### Exercise
In the records below, find the line that contains "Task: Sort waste" and the line that contains "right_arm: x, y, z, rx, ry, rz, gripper", then retype exactly those two lines and every line between them.
Input section start
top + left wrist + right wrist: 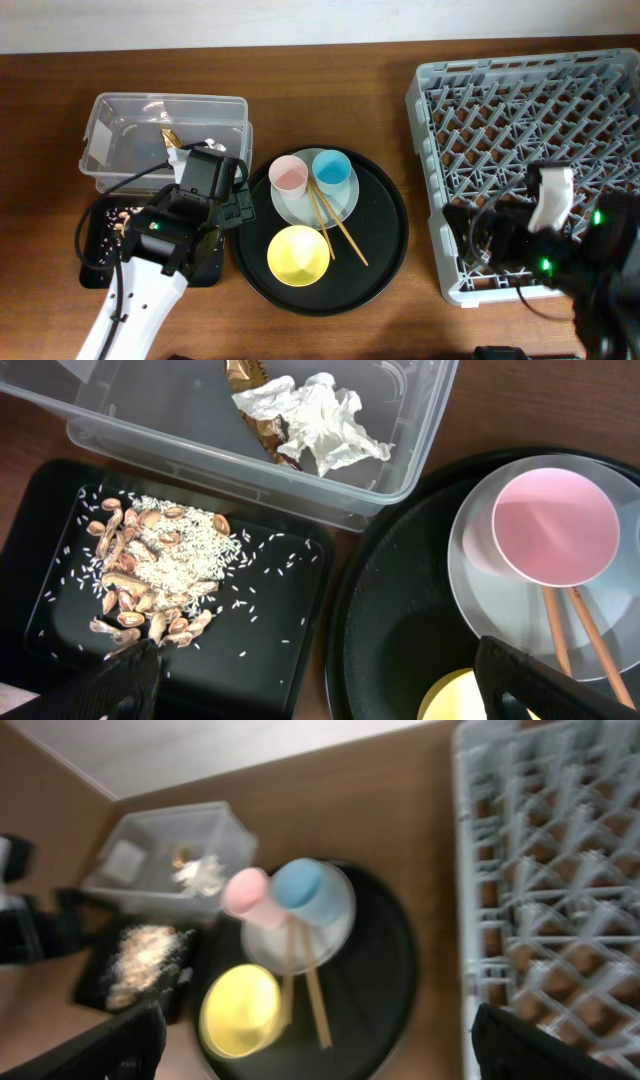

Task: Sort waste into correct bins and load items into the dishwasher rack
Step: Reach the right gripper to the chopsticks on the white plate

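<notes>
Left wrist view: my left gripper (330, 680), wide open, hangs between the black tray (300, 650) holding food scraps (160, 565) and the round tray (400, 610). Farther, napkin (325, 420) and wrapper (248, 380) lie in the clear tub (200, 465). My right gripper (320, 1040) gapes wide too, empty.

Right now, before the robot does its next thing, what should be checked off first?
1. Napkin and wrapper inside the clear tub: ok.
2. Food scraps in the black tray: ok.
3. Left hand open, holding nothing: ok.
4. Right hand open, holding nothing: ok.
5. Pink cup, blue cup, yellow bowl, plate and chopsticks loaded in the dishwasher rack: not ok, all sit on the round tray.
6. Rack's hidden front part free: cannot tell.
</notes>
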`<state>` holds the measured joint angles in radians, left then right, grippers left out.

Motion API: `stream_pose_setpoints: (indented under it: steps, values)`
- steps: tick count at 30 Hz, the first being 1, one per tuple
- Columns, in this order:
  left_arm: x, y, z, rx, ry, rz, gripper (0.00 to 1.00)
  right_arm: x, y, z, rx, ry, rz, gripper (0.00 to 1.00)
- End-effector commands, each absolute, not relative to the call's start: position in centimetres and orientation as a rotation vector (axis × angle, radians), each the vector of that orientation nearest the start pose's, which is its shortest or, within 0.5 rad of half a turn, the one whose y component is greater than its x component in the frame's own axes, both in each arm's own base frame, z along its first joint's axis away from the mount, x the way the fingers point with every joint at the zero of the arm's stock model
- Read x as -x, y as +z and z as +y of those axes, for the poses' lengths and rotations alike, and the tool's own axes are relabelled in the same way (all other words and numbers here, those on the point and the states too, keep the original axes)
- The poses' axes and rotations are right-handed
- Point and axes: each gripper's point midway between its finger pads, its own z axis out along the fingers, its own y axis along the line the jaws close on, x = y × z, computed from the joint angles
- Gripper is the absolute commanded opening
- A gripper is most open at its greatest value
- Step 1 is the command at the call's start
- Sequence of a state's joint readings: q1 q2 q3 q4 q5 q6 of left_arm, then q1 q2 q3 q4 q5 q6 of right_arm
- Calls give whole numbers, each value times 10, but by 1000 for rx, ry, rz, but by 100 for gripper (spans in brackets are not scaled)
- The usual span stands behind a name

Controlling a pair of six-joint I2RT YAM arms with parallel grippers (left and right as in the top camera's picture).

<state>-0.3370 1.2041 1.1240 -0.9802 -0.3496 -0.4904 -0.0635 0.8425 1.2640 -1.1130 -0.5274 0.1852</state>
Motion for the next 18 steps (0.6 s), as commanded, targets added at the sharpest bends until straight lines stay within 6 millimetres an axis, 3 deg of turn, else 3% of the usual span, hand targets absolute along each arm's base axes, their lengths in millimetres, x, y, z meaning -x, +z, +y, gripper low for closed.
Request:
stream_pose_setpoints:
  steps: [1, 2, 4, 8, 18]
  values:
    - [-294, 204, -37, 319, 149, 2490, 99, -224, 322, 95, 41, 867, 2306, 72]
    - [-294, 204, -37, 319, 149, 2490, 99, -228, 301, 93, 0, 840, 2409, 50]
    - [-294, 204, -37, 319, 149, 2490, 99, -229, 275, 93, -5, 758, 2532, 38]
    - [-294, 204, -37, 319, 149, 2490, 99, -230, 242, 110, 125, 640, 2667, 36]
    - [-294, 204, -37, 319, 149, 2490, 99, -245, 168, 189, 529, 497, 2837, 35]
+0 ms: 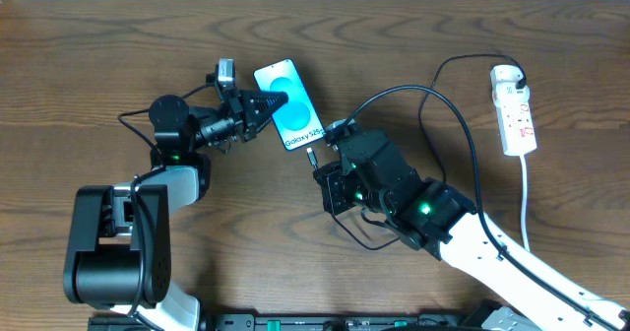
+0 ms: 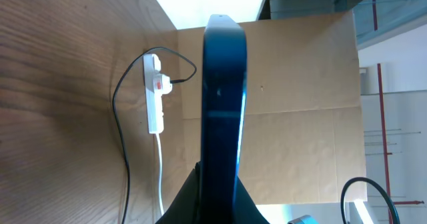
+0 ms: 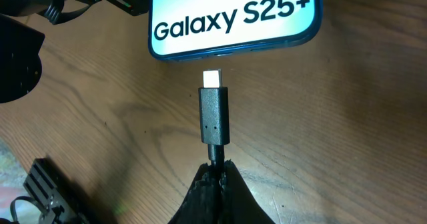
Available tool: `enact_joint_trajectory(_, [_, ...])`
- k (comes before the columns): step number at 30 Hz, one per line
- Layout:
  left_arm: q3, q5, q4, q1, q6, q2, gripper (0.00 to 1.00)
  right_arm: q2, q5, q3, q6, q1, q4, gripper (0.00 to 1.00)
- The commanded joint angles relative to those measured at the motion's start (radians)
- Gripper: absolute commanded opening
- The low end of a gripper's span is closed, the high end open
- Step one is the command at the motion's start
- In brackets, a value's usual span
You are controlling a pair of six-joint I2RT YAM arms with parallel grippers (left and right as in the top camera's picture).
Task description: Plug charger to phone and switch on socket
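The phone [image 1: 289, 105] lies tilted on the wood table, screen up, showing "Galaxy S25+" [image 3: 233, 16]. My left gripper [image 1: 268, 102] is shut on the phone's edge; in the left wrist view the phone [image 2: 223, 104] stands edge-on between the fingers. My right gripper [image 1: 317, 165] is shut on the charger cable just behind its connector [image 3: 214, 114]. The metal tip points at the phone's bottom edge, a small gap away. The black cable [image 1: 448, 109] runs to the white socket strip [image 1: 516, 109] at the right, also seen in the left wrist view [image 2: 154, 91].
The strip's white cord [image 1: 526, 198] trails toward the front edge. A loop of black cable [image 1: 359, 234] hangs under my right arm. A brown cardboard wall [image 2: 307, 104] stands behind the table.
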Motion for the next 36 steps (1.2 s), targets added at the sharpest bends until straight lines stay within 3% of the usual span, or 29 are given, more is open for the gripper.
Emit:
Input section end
### Answer for the task
Task: Sort waste into correct bins and load items into the dishwasher rack
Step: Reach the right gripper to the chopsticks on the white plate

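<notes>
Left wrist view: my left gripper (330, 680), wide open, hangs between the black tray (300, 650) holding food scraps (160, 565) and the round tray (400, 610). Farther, napkin (325, 420) and wrapper (248, 380) lie in the clear tub (200, 465). My right gripper (320, 1040) gapes wide too, empty.

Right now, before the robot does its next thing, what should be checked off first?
1. Napkin and wrapper inside the clear tub: ok.
2. Food scraps in the black tray: ok.
3. Left hand open, holding nothing: ok.
4. Right hand open, holding nothing: ok.
5. Pink cup, blue cup, yellow bowl, plate and chopsticks loaded in the dishwasher rack: not ok, all sit on the round tray.
6. Rack's hidden front part free: cannot tell.
</notes>
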`<state>` holds the measured joint angles in radians, left then right, grippers left out.

Motion API: `stream_pose_setpoints: (indented under it: steps, values)`
- steps: tick count at 30 Hz, the first being 1, one per tuple
- Columns, in this order:
  left_arm: x, y, z, rx, ry, rz, gripper (0.00 to 1.00)
  right_arm: x, y, z, rx, ry, rz, gripper (0.00 to 1.00)

That concludes the answer to the exercise.